SYLLABUS for CSE-6490B, Issues in Information Integration, winter 2006, York University

CSE-6490B
Issues in Information Integration
York University
Fall 2008

Syllabus

Instructor:	Parke Godfrey
Office:	#2050 CSE
Office Hours:	Mon 1-3pm
Office Hours:	& by appointment / availability
Ph#:	416-736-2100 x66671
e-mail:	godfrey@cse.yorku.ca

Term:	Fall 2008
Time:	We 2:30-5:30pm
Place:	CB #129

The Course

The Topic

Database technology has been quite successful for organizing and storing very large amounts of information, and providing efficient access to this information via powerful query languages. A database management system also helps to protect the integrity of its data.

Unfortunately, the information we might need often is not located at a single source, in a single database, or we do not know in which source the information resides. The answer to a query may need to compose information from various sources. This is called information integration.

Information integration technology and research is becoming increasingly vital. Companies maintain many databases and information sources. They have operating tasks that require various degrees of integration. Governments need integration for everything from sercurity to offering better services. The world wide web can be viewed as a vast collection of information sources which we would like to extract information collectively.

Course Objectives and Content

In this course, we shall study topics, research, and developments in information integration. It will be conducted much as a readings course. Each class, we shall cover and discuss one key paper and its topic, and additional related papers (recommended reading).

We start from a formal perspective, for two reasons: a formal foundation helps to elucidate the problems and potential solutions; and this is needed to understand much of the research in information integration.

Tentative topics to be covered are as follows.

Introduction
1. What is the problem?
  - The center cannot hold.
  - Information is distributed over different sources. It is not all in one place under one schema.
2. What are solutions?
Background
1. Datalog: A Primer
  1. the data model
  2. evaluation strategies (top-down and bottom-up)
  3. negation, open and closed world assumptions
  4. answer set semantics
2. SQL-3
  - recursion
Mediation
1. Query Answering over distributed data sources [semantics]
  1. query rewrite
  2. query containment and query folding
  3. semantic query caching
2. Schema and Data Integration and Mapping [frameworks]
  1. mediators and wrappers
    - global-as-view vs. local-as-view
  2. schema mapping and integration
    - source-to-target dependencies
    - schematic discrepancies
  3. peer to peer approaches
  4. conflict resolution, repairs, and consistent query answers
    - management of uncertain and disjunctive information
    - cooperative answering systems
3. Query Optimization & Caching for Mediators [implementation]
  1. semantic query optimization
  2. dynamic query processing
Data Models and Semi-structured Data
1. XML
  1. XML data model
  2. XPath and XQuery
  3. XML integrity constraints
  4. XML query processing
  5. description logics behind XML
2. storing semi-structured data in relational DBMSs
3. search versus queries
Ontologies and Semantic Web
- RDF
- web ontology
- OWL
Application Domains
1. bio-informatics
2. emergency and rescue
3. ...

This is tentative and no doubt will adjust during the course. In reality, we probably cannot cover all those topics. Furthermore, we shall need to adjust dynamically, based on everyone's interests.

Readings

There is no textbook. There will be a primary paper (journal or conference article or book chapter) assigned for each class session. These will be made available on the class webpage. There will often be a second, recommended paper each time. (The discussion leader and responder will be responsible covering for these.)

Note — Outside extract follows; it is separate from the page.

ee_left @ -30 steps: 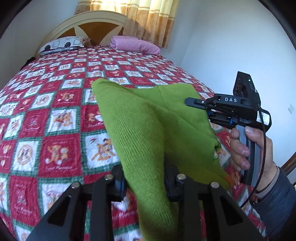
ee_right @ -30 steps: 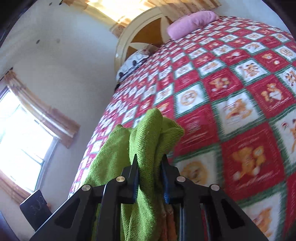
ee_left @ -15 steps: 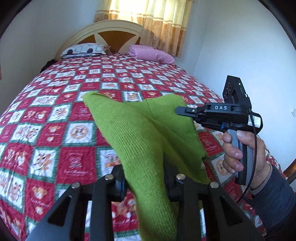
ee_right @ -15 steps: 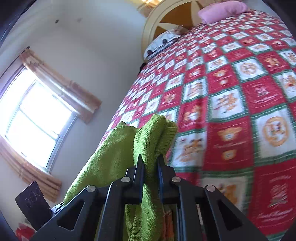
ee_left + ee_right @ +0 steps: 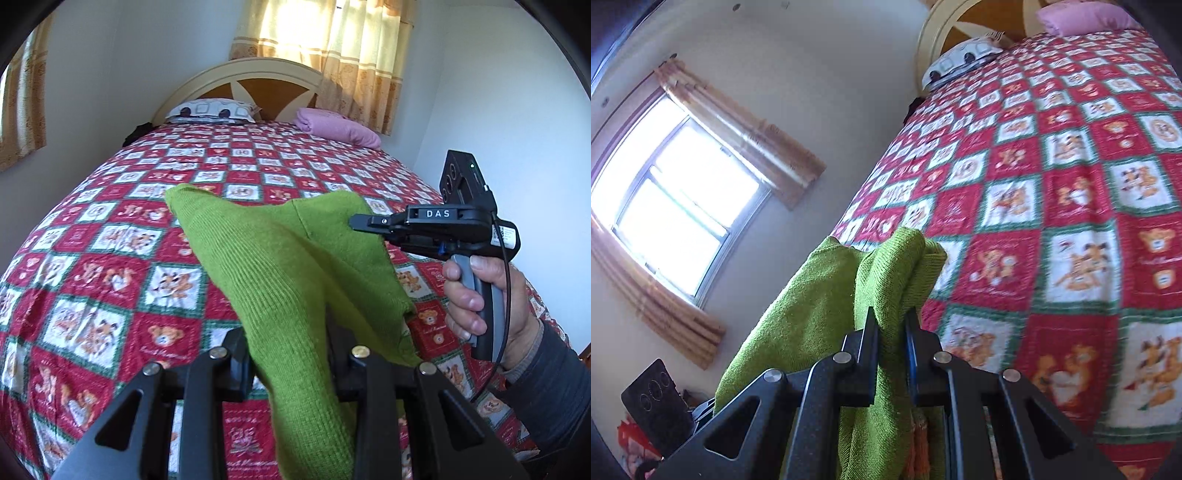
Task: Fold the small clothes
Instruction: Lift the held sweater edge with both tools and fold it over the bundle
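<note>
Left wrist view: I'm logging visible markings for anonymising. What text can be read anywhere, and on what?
"DAS": white letters on the right gripper body.
White sticker at the rear of that gripper: print too small to read.
Script under the bears on the red quilt: too blurred to read.

Garment (image 5: 280, 266) above bed (image 5: 110, 266), btwn both tools; pillows (image 5: 212, 110) behind.
</note>
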Available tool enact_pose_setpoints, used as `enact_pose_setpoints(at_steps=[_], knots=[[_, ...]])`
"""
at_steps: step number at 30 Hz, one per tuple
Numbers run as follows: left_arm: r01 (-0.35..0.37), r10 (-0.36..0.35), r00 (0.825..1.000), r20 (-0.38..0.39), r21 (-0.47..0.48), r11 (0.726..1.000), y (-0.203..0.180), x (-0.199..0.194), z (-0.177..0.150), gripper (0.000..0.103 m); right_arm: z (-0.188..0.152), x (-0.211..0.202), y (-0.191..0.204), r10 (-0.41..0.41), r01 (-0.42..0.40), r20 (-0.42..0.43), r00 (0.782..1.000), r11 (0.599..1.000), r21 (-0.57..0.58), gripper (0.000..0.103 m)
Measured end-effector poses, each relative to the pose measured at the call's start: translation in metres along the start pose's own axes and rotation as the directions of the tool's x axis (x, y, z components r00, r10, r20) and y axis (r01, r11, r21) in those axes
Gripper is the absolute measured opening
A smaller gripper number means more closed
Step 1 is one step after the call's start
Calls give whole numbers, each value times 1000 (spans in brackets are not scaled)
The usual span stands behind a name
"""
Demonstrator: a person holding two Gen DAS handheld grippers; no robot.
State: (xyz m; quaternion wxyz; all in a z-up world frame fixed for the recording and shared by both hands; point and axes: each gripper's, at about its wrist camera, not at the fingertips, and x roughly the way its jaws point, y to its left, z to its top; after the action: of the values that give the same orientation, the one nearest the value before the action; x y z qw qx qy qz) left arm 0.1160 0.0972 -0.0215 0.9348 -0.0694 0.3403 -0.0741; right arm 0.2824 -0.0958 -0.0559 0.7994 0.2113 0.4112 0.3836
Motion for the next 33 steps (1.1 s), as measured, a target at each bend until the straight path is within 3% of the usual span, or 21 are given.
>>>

The other material will be class notes (as lecture slides), tutorial notes, etc., which will be covered in class and made available on the class webpage.

Grading Criteria / Course Requirements

Components

	Percentage	When
Assignments	3 × 10% = 30%	over the term
Classtime Activities	25%	over the term
discussion leader	10%
responder	10%
participation	5%
Report or Project	25%	due at end of classes
Final Exam	20%	takehome, due in exam period

The grading policy is standard. Discussion is fine, but your assignment work must be your own.

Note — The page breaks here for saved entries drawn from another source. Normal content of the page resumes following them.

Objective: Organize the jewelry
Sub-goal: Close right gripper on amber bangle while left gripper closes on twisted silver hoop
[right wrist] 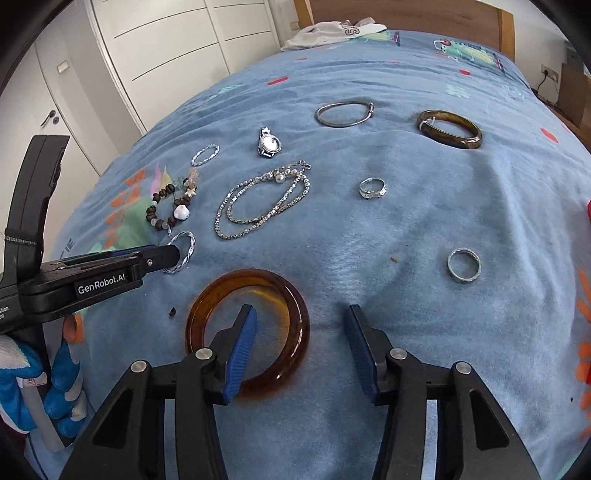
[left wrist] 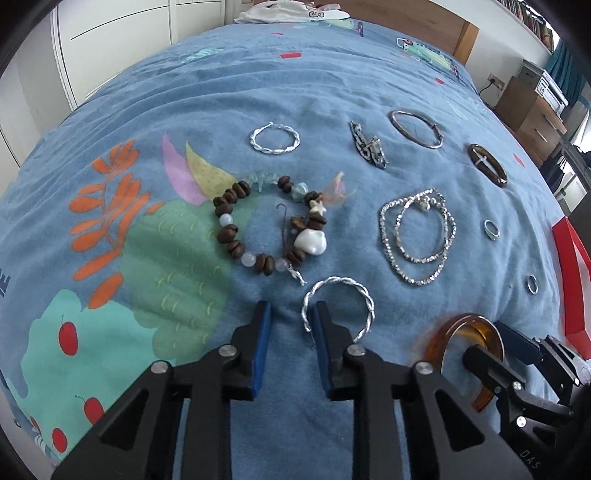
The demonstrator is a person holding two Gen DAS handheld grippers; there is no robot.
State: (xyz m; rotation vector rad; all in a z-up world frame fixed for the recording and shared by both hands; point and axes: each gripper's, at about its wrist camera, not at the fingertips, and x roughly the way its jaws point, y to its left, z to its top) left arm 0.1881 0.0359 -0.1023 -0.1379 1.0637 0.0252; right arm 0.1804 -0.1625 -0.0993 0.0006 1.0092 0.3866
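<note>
Jewelry lies spread on a blue patterned blanket (left wrist: 332,88). My left gripper (left wrist: 292,308) is open over a twisted silver bangle (left wrist: 341,281). Its right finger stands inside the ring and the bangle's left rim sits between the pads, unpressed. In the right wrist view the same bangle (right wrist: 190,249) shows at that gripper's tip (right wrist: 166,256). My right gripper (right wrist: 301,312) is open over an amber bangle (right wrist: 291,306). One finger is inside the ring and the near-right rim lies between the pads, which do not press on it. In the left wrist view it shows as an orange arc (left wrist: 434,341).
On the blanket lie a beaded bracelet (left wrist: 231,236), a silver chain necklace (right wrist: 258,221), a watch (right wrist: 269,144), a thin silver bangle (right wrist: 343,125), a dark bangle (right wrist: 450,142), a second twisted bangle (left wrist: 273,151) and two rings (right wrist: 373,188) (right wrist: 450,264). A white garment (right wrist: 332,29) lies by the headboard.
</note>
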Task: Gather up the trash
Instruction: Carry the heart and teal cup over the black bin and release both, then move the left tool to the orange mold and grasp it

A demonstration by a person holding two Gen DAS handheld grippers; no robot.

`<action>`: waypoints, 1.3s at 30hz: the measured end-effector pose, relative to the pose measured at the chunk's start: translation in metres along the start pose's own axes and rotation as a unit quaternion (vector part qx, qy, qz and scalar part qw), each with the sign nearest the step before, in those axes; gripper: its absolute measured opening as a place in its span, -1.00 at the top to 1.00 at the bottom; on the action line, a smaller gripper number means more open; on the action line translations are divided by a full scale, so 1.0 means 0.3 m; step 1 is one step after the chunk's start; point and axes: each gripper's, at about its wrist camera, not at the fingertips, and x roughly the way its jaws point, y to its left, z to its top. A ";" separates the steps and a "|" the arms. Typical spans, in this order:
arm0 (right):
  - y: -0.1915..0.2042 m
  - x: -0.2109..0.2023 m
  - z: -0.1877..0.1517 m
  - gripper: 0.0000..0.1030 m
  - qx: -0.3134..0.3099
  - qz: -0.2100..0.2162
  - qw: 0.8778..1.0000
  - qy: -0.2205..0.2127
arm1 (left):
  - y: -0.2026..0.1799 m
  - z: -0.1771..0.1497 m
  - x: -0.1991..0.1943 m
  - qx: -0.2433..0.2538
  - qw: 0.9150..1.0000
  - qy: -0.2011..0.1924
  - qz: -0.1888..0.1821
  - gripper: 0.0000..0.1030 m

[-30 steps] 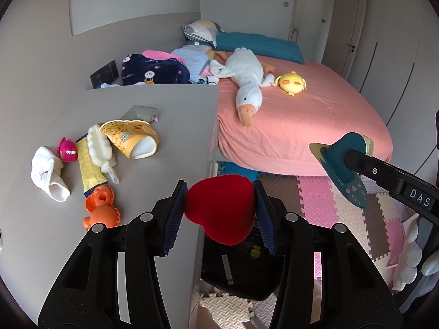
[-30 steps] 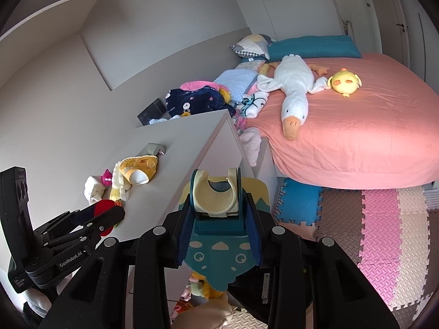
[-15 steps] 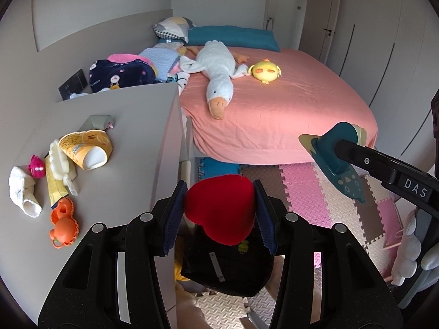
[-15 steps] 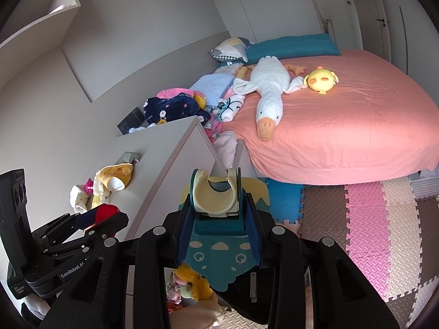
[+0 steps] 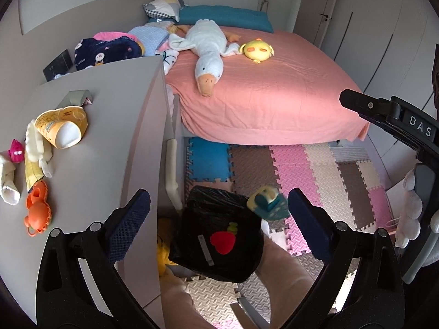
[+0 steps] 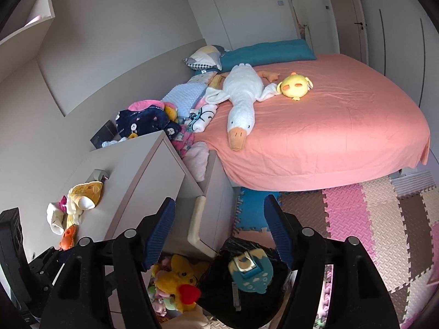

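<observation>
My left gripper [image 5: 218, 218] hangs over a black trash bag [image 5: 203, 257] on the floor, its jaws opening wide with nothing pressed between them. A red heart-shaped piece [image 5: 222, 242] lies loose in the bag below. A teal and cream toy piece [image 5: 267, 202] is blurred at the bag's far rim. In the right wrist view my right gripper [image 6: 219, 227] is also opening, empty, above the same bag [image 6: 247, 304]. The teal piece [image 6: 249, 272] sits in the bag and the red heart [image 6: 188, 293] shows at its left edge.
A grey dresser [image 5: 104, 148] on the left carries an orange toy [image 5: 37, 211], a yellow cup-like toy [image 5: 63, 128] and a white sock [image 5: 8, 181]. Yellow plush toys [image 6: 175, 277] lie beside the bag. A pink bed [image 5: 269, 90] and foam floor mats [image 5: 296, 170] lie beyond.
Both grippers opened and let go: the red heart and the teal piece dropped toward the black bag. Both hands shifted right, off the dresser and over the bag.
</observation>
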 end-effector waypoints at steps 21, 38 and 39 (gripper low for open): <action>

Class attendance will not be monitored, but is important since the class will involve readings and discussion. Each person will serve as a discussion leader one time for a given topic. He or she will need to read that day's paper (and "recommended" paper) thoroughly. The leader will present a brief summary of the papers with the important issues, results, and open problems. He or she will then lead the discussion. Each person will also serve as a responder one time for a given topic. The responder also will need to read that day's paper (and "recommended" paper) thoroughly. He or she prepares questions for the leader.

Each student may choose to do either a term report or a term project. A term report will be like a technical report and will summarize a specific topic. (The ballpark is that it would be 12 to 15 pages.) A term project would involve implementing something / building a prototype, or applying existing information integration tools to a specific problem domain. Term projects can be done in teams (up to two people), of course with the size of the project being commensurate. A team project will receive a single grade. Report / project topics are to be negotiated with the instructor.

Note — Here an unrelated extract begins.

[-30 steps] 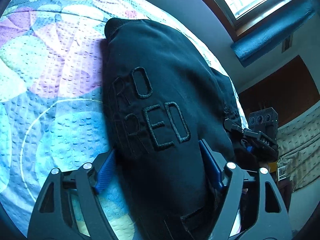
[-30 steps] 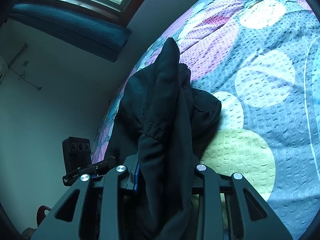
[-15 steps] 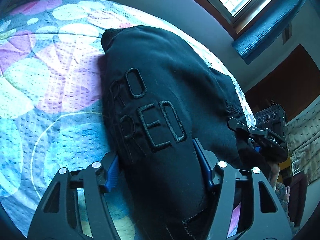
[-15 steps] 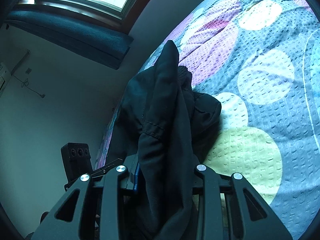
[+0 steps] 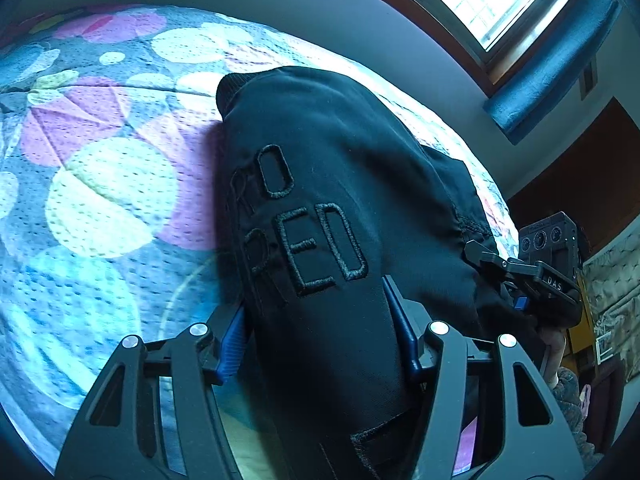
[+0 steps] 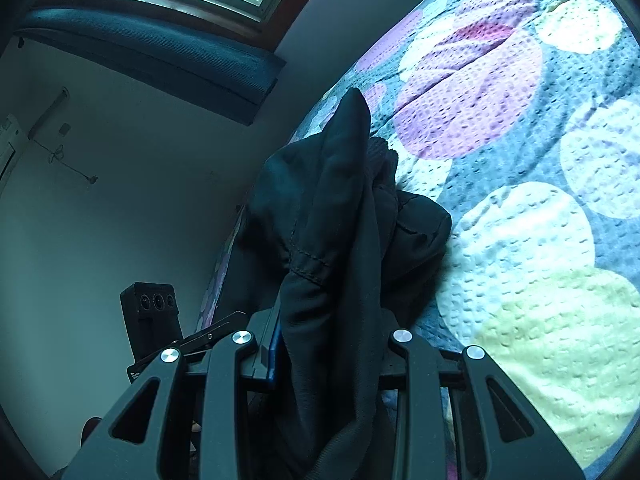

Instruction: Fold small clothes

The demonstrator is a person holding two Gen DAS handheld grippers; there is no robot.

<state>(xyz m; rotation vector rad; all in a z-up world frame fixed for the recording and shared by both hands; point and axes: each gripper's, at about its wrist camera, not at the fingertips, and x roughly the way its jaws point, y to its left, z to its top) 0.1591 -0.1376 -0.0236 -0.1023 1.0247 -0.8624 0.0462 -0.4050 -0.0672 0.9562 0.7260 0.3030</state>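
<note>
A small black garment (image 5: 328, 184) with raised black letters lies partly on the patterned bedspread (image 5: 100, 184). My left gripper (image 5: 320, 320) is shut on its near edge, and the cloth fills the gap between the blue pads. In the right wrist view the same black garment (image 6: 332, 240) hangs bunched and lifted. My right gripper (image 6: 332, 344) is shut on it, with cloth draped over the fingers. The right gripper also shows in the left wrist view (image 5: 520, 276), at the garment's right side.
The bedspread (image 6: 520, 208) has large pastel circles. A grey wall (image 6: 120, 200), a window (image 5: 500, 4) and a blue rolled blind (image 5: 560, 56) lie beyond the bed. Furniture and a person's hand (image 5: 554, 356) show at the right.
Both grippers have risen and tilted, so more of the far bedspread and the window shows. The garment is lifted a bit higher. Both grips are unchanged.
</note>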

There will be a final exam worth 20% that will be takehome to be done during the exam cycle. It will have exercises and questions pertinent to the readings and course lectures and materials. It will be open "book", but, of course, without consultation with others.

York University's rules for academic honesty and plagiarism are always in effect. ( See below.) Discussion is fine on the assignments and projects. However, collaboration is not. The work must be your own.

Tentative Schedule

Week#	day	topic
#1	3 Sept	Introduction & Background
#2	10 Sept	Logic & Non-monotonicity
#3	17 Sept	rewrite, folding, & containment
#4	24 Sept	mediation, GAV, & LAV
	1 Oct	no class (Rosh Hashanah)
#5	8 Oct	schema mapping & peer-to-peer
#6	15 Oct	query optimization for mediators
#7	22 Oct	query caching for mediators
#8	29 Oct	semi-structured data
#9	5 Nov	XML
#10	12 Nov	XPath & XQuery
#11	19 Nov	search versus query
#12	26 Nov	semantic web & ontologies / applications

Policies

Academic Integrity / Honesty / Plagiarism

The Department of Computer Science (& Engineering) Academic Honesty Guidelines are in effect for this course, as, indeed, they are for any CS&E course.

Plagiarism is defined as taking the language, ideas, or thoughts of another, and representing them as your own. If you use someone else's ideas, cite them. If you use someone else's words, clearly mark them as a quotation. Note that plagiarism includes using another's computer programs or pieces of a program. All noted instances of plagiarism will be reported.

These policies are not intended to keep students from working with other students. One can learn much working with others, so this is to be encouraged. Should you encounter any situations for which you are uncertain whether the collaboration is permitted or not, please ask.